There are myriad contextual factors at play that affect officer decisionmaking and police-citizen interactions, such that it is nearly impossible to attribute racial disparities solely to any one cause. Unfortunately, contextual factors are often not easily measured, or they might be ignored on the basis that these details are “less important.” But ignoring these key details leaves us with an incomplete understanding of the dynamics influencing these police encounters. So when it comes to the RIPA Board’s report, the findings seem straightforward, but a closer look shows some holes in the methodology that likely undermine the validity of the findings. To this end, the Peace Officers Research Association of California (PORAC) conducted a critical analysis of the report that highlighted numerous problems with the RIPA data and the methodology used in the report. In this post, I will summarize the key issues raised by the PORAC.

California’s Racial and Identity Profiling Act (RIPA) Board

In 2015, the California state legislature passed the Racial and Identity Profiling Act (RIPA) (AB 953), which (1) amended the definition of unlawful profiling to include both racial and identity profiling, (2) required the Attorney General to establish the RIPA Board, and (3) required each state and local agency that employs peace officers to annually report to the Attorney General data on all pedesterian and vehicle stop incidents.  The requirements for collecting California traffic and pedestrian stop data are arguably the most expansive efforts in the United States, although other states have collection requirements as well. For example, like California, Oregon and Illinois also mandate data collection for both traffic and pedestrian stops.

The RIPA Act tasked the Board with eliminating racial and identity profiling in law enforcement by investigating and analyzing law enforcement policy and data. The data routinely  collected by peace officers includes both person-level and stop-level information. Person-level data elements include the officers’ perception of the demographic characteristics for each individual stopped. Stop-level elements include things like the time/location of a stop, reason for stop (e.g., traffic violation, reasonable suspicion), actions taken by the officer (e.g., search, handcuffed), reasons for their actions (e.g., probable cause, consent), whether contraband or evidence discovered, and the ultimate result of the stop (e.g., arrest, citation).

The RIPA Board’s Annual Report

Every year, the RIPA Board releases a public report that reviews the most recently available RIPA data. The annual report released in January 2023 contained information about 2,937,662 stops conducted in 18 California police agencies between January 1 and December 31, 2020. The first part of the RIPA report’s analysis showed the perceived demographics of individuals stopped, including the breakdowns of the stop characteristics (e.g., actions taken, outcomes) across different demographic groups. The second part of the analysis used data from the residential population to identify “benchmarks” (i.e., reference points) for racial/ethnic proportions within the community.
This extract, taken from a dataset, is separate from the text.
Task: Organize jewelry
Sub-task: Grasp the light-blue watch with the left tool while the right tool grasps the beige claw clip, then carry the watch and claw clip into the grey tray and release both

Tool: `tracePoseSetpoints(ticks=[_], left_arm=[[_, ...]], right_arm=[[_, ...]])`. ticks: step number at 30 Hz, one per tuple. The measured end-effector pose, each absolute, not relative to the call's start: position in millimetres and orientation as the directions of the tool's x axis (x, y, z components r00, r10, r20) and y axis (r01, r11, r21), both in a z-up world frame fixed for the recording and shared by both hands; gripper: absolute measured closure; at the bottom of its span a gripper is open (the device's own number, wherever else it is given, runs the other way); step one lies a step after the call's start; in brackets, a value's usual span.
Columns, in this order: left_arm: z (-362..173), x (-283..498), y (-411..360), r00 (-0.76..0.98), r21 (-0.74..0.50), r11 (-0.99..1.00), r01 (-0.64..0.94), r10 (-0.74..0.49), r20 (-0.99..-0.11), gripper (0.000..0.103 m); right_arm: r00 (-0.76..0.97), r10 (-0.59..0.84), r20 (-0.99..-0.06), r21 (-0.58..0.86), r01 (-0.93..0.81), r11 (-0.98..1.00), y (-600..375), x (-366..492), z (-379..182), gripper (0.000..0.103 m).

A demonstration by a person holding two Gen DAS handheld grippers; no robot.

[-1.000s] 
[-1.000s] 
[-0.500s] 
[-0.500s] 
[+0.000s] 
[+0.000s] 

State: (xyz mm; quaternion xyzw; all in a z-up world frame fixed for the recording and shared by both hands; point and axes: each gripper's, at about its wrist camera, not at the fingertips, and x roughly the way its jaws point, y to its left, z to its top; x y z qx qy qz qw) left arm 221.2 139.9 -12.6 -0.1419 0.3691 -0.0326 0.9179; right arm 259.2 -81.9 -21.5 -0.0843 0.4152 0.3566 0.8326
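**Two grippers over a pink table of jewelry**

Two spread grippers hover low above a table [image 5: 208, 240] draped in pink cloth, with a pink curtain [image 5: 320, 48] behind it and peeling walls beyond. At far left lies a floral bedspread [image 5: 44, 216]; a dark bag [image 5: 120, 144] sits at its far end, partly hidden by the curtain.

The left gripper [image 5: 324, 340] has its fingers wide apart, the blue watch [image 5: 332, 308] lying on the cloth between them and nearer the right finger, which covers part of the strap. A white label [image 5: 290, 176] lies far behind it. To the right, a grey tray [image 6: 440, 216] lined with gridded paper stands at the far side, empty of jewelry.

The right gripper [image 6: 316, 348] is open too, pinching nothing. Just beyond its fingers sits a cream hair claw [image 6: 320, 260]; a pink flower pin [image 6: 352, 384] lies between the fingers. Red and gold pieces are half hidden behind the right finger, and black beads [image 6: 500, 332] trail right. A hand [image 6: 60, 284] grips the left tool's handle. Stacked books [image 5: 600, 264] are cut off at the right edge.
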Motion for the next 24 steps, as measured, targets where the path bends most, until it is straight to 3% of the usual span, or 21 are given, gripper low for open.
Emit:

Then, the authors compared the racial/ethnic proportions of people stopped by the police with those of the residential population to look for discrepencies to assess whether certain racial/ethnic groups were overrepresented or underrepresented in police stops. This approach is referred to as population-based “benchmarking,” which is the simplest way to examine racial bias in policing. In their analysis, they noted that nonwhites were overrepresented in police stops when compared with the demographics of the residential population. Of those stopped, nonwhites were more likely to be searched, more likely to be arrested, and more likely to become engaged in violence with the officer.

The Peace Officers Research Association of California (PORAC)’s Critical Review

Police-citizen interactions are very nuanced, and there are many factors at play that can affect whether a certain demographic is over- or under-represented in police stops (such as location, time/day of the stop etc.). However, the RIPA report largely ignores context and focuses on race as being the sole explanatory factor dictating police stop outcomes. Thus, it remains uncelar whether there was an actual causal relationship between race and police stop outcomes or whether this relationship was caused by an unmeasured or unidentified “third factor.”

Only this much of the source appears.